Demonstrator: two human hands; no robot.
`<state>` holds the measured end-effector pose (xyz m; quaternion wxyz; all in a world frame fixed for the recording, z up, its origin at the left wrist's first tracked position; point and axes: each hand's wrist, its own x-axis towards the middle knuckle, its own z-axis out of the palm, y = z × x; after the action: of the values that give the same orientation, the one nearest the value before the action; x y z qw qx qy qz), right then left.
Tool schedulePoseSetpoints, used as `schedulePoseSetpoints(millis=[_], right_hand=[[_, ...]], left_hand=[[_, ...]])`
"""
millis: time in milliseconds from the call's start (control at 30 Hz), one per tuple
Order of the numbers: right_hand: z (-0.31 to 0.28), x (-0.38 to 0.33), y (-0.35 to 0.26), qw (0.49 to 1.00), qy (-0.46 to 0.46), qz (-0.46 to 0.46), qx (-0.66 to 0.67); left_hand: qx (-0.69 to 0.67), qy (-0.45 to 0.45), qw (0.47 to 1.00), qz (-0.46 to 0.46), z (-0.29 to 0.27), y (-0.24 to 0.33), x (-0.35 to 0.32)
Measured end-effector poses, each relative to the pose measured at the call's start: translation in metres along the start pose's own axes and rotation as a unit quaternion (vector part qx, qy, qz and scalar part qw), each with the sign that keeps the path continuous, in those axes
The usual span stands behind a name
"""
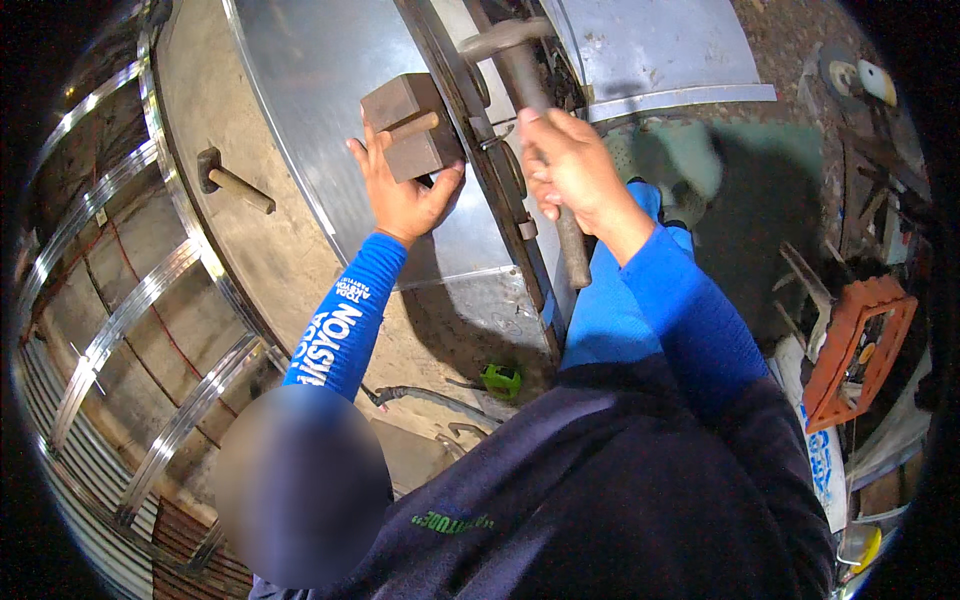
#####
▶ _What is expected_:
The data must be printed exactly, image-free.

▶ _Reply_:
Demonstrator: two human hands; no robot.
`<state>` holds the measured end-effector pose (xyz m; quaternion wxyz; all in a world frame fixed for the recording, z up, its origin at the left wrist's first tracked position; point and axes: each hand's wrist, its own x-axis towards the middle knuckle, its own z-axis out of the palm, y = z × x; after the action: of the values that give the same orientation, the one nearest the value before the action; x y z qw qx qy qz), right then left.
Tool schedulePoseSetpoints, used as `schedulePoseSetpoints(millis=[_], right_hand=[[_, ...]], left_hand=[[_, ...]])`
"""
millis: time in milliseconds from the call's start (control at 30 Hz), one per tuple
Order of the numbers: right_hand: z (-0.31 to 0.28), x (-0.38 to 0.33), y (-0.35 to 0.26), qw (0.49 to 1.00), qy (-0.46 to 0.46), qz (-0.46 to 0.46), qx (-0.66 to 0.67); left_hand: qx (-0.69 to 0.67), qy (-0.45 to 0.45), qw (0.47 to 1.00), qz (-0.46 to 0.46), z (-0.29 to 0.27), y (-0.24 to 0.33), x (-0.35 to 0.32)
Measured end-effector poses, each relative to the pose measured at the call's start: translation in metres along the start pose's own axes and rotation as a unit quaternion (vector part qx, qy, qz and scalar part qw), each with the sign that keeps the path continuous, in those axes
The usual span stands behind a name
"""

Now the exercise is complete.